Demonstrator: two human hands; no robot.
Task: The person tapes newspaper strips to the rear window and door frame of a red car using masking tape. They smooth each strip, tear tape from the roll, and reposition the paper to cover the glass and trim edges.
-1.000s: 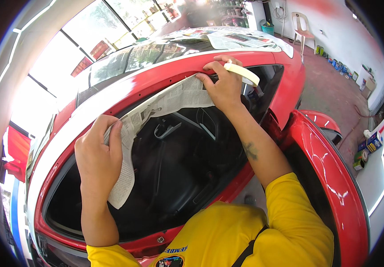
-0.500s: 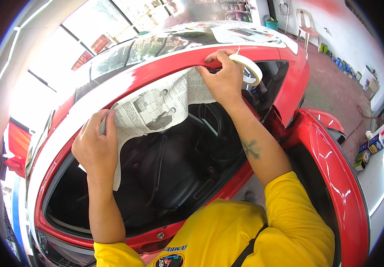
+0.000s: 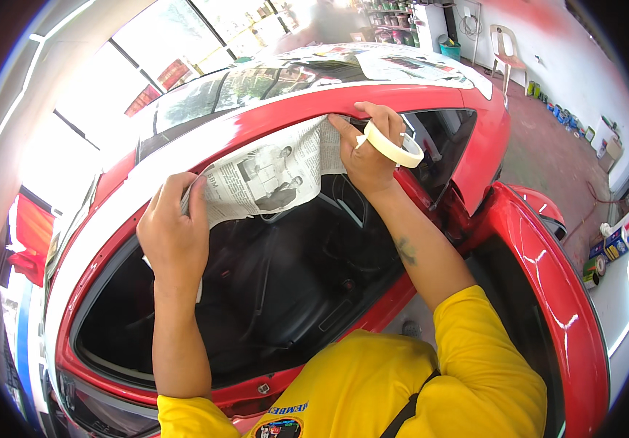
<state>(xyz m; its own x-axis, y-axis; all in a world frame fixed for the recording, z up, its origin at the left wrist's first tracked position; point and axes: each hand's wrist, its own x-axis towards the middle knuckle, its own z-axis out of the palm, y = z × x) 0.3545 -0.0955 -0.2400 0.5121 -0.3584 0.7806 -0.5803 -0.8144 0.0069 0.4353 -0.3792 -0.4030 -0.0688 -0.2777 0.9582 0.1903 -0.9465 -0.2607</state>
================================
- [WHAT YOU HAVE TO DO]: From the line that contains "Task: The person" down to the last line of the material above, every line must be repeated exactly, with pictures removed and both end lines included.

- [OUTPUT FOR THIS TASK]:
Task: The person tapes newspaper strips to the rear window and door frame of a red car using masking tape. They smooth each strip, tear tape from the roll, and reposition the paper to cover the glass and trim edges.
-1.000s: 
-0.500s: 
+0.000s: 
<state>(xyz m; its own x-axis, y-axis; all in a world frame fixed for the recording, z up, its origin at the left wrist's first tracked position; point and axes: each hand's wrist, its own x-axis towards the middle knuckle, its own z-axis out of the palm, y = z × x) 0.3545 -0.0955 -0.2400 0.5121 -0.3584 0.7806 -0.5803 -0.8144 0.0069 0.4353 -0.3792 -0.4030 -0.0688 -0.2777 0.9582 0.1903 -0.9465 -0.2607</state>

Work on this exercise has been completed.